Below is a block of entries; repeat exactly the lines starting at the line that contains "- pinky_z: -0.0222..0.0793" and ending at the line that contains "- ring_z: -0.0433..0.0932", both included.
◆ ◆ ◆ ◆ ◆
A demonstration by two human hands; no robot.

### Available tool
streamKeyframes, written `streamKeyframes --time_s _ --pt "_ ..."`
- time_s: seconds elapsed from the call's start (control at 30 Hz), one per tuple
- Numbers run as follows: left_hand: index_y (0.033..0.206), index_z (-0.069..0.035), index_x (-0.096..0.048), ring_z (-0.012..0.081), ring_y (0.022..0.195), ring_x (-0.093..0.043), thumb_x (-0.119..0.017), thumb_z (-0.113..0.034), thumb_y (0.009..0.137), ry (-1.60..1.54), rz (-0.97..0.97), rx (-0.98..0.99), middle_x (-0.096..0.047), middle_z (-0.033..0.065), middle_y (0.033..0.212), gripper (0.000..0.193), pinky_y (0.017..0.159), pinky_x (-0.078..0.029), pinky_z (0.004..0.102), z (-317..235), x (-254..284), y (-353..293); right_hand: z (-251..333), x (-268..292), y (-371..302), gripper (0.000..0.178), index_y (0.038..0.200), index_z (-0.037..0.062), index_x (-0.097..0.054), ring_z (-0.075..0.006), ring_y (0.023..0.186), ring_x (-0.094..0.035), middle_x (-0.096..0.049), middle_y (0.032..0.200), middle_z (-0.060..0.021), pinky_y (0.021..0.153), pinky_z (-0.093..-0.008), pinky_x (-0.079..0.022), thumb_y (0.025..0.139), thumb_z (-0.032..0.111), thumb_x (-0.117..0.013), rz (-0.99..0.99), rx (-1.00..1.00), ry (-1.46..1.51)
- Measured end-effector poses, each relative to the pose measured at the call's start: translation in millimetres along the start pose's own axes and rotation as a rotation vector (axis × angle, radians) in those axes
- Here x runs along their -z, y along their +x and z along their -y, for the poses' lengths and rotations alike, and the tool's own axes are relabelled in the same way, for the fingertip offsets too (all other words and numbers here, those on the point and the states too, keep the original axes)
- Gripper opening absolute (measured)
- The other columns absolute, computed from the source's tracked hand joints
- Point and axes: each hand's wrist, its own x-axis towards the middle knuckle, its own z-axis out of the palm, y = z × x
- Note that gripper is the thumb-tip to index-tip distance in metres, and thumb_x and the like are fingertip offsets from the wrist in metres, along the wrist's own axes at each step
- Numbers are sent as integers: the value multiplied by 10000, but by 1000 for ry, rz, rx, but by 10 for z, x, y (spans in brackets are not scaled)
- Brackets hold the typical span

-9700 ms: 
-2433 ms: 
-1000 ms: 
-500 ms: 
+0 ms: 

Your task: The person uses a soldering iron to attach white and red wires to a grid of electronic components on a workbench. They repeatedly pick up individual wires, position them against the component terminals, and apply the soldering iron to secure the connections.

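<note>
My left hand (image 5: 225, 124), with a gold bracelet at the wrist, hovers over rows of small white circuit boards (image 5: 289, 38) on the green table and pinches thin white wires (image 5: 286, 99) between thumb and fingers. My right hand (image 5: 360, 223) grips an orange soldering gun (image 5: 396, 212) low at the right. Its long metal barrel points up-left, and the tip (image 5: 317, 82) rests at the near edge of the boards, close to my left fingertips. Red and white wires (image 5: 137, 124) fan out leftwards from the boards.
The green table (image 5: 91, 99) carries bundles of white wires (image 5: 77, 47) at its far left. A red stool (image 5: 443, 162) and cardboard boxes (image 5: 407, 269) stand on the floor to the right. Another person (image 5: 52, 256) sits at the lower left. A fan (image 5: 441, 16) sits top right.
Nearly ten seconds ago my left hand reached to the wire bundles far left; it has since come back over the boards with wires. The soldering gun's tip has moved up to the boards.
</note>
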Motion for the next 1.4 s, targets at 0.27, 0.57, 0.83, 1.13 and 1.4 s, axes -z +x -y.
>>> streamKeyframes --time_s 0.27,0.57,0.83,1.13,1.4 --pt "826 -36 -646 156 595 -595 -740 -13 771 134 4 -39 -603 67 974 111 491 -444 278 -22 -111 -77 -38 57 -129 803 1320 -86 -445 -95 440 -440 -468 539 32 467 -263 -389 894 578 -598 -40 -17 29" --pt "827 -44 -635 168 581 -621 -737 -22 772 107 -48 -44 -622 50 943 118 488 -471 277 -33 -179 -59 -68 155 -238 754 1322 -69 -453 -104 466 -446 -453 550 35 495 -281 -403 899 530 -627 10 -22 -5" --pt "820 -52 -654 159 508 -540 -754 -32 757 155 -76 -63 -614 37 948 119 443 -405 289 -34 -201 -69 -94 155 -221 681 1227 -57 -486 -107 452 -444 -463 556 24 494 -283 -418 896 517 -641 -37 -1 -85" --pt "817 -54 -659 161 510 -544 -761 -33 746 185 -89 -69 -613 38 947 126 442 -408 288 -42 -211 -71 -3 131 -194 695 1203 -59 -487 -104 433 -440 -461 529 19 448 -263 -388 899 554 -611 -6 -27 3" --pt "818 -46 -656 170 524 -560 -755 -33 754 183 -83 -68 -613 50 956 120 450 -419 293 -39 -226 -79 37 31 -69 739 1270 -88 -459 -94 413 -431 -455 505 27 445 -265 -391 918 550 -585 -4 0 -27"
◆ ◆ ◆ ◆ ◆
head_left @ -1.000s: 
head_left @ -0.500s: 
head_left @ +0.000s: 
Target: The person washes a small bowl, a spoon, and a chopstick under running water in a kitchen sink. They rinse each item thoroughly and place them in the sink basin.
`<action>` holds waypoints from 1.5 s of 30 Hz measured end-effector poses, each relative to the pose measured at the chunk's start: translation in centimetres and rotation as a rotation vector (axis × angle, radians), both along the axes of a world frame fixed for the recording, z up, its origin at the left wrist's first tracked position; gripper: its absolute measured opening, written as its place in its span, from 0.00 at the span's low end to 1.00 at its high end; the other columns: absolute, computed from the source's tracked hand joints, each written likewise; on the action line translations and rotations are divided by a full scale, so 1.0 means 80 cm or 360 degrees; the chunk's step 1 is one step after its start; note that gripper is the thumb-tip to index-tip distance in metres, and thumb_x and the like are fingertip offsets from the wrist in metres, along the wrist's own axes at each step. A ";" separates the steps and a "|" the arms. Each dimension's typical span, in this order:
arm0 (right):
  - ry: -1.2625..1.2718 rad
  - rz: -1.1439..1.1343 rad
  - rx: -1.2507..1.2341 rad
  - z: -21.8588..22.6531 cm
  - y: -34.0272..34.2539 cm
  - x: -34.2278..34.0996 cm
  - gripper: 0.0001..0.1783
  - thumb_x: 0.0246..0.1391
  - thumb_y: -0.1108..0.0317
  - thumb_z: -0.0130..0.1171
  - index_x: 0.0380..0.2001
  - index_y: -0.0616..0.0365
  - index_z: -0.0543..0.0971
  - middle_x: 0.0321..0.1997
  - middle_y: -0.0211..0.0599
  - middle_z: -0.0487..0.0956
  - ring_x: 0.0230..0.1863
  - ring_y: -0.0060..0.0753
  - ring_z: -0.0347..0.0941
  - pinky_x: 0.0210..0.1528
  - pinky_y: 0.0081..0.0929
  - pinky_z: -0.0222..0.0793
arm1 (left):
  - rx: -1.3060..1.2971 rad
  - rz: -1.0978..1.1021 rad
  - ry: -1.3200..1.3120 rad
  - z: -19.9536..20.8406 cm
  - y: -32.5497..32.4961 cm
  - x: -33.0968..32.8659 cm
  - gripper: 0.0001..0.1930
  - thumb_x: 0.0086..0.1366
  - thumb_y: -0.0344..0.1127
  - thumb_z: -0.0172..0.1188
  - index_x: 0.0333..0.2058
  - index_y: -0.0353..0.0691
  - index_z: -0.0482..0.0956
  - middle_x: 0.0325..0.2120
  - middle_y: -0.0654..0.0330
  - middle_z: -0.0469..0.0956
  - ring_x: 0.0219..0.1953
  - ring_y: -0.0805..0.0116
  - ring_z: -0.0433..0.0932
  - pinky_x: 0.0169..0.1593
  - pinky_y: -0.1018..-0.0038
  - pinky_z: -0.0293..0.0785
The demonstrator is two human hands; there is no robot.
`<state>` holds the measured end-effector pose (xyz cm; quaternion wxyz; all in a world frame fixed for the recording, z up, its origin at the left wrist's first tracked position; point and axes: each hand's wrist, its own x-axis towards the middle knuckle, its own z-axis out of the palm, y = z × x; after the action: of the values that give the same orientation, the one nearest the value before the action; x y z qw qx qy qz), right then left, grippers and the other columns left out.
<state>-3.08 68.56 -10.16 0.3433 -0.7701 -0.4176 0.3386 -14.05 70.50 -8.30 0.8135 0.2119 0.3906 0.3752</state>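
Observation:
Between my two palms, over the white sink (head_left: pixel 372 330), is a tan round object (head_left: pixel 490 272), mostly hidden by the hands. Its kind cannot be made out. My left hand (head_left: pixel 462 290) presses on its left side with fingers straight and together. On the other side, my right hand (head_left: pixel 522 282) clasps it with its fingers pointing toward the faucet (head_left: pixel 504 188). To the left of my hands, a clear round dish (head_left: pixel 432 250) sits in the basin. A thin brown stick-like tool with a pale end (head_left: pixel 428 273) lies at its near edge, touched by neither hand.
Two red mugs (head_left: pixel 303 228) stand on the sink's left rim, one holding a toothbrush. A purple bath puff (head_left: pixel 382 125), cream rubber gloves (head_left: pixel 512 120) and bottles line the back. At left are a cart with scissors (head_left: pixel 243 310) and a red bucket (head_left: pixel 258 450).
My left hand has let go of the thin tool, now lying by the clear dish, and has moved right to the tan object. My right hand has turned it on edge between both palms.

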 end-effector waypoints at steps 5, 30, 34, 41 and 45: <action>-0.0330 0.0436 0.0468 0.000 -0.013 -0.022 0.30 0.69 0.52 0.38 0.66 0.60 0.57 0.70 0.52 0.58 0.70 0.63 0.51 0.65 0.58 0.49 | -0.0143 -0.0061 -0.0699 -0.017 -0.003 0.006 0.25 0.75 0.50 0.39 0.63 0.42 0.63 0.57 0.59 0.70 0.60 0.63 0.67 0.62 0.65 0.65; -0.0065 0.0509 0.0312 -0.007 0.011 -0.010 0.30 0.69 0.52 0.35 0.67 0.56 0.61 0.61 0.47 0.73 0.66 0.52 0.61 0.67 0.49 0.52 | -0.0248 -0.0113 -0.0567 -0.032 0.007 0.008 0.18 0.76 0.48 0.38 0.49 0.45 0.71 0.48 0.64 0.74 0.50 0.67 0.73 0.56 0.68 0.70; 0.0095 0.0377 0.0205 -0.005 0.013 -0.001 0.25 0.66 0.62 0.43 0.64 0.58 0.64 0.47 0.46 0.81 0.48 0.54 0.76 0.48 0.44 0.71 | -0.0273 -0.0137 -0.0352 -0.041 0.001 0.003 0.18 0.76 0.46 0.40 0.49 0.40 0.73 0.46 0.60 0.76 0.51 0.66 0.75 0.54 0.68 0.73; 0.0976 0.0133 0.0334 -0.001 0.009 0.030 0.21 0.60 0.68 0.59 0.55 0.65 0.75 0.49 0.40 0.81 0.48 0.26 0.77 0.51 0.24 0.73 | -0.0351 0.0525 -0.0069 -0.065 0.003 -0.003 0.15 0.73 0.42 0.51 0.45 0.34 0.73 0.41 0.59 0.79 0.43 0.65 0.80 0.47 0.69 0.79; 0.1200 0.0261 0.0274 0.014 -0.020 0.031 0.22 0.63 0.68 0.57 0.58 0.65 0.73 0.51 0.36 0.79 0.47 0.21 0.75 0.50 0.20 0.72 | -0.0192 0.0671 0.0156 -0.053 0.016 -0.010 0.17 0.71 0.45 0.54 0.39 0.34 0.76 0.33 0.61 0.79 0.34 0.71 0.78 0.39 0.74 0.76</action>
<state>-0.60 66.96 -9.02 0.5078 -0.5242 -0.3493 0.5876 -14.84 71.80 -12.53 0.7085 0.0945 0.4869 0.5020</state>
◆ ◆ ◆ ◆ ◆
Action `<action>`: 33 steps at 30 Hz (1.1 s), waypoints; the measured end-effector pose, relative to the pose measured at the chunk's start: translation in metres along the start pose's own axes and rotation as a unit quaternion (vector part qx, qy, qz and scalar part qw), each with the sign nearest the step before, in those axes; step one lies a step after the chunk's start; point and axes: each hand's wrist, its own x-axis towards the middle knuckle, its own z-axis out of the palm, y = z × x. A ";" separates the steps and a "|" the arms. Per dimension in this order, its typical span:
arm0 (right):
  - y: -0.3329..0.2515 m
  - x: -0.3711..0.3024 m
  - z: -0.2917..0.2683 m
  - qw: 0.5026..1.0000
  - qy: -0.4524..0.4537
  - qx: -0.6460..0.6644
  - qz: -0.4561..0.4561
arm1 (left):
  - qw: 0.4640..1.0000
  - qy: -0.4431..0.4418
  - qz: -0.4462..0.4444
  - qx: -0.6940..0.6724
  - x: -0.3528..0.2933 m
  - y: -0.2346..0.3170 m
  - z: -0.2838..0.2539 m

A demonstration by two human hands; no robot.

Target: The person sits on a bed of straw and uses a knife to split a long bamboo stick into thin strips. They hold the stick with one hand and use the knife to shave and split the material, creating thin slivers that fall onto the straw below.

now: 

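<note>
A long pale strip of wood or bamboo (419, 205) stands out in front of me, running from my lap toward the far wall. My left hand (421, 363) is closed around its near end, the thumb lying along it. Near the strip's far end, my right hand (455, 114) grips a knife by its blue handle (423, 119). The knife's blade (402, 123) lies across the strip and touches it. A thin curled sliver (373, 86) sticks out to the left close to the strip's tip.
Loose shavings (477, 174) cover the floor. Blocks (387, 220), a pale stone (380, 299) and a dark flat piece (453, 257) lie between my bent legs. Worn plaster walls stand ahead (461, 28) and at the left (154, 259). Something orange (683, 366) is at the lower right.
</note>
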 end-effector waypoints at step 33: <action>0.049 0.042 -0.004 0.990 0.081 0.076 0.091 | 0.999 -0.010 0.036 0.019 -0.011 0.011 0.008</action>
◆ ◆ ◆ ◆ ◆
**EXERCISE RESPONSE**
  - pinky_z: -0.0222..0.0793
arm1 (left):
  - rx: -1.3060..1.2971 rad
  - rz: -1.0978..1.1021 rad
  - ry: -1.3200..1.3120 rad
  - z: -19.9536..20.8406 cm
  - y: -32.5497..32.4961 cm
  - x: -33.0968..32.8659 cm
  - gripper: 0.0001..0.1930
  - thumb_x: 0.0086..0.1366
  - thumb_y: -0.0344..0.1127
  - thumb_z: -0.0172..0.1188
  - index_x: 0.0333..0.2058
  - index_y: -0.0353..0.0691
  - index_z: -0.0482..0.0956
  - middle_x: 0.0325..0.2120
  - middle_y: -0.0654..0.0330
  - middle_z: -0.0469..0.0956
  - ring_x: 0.0219..0.1953
  - ring_y: -0.0805..0.0116
  - ring_z: -0.0433..0.0932

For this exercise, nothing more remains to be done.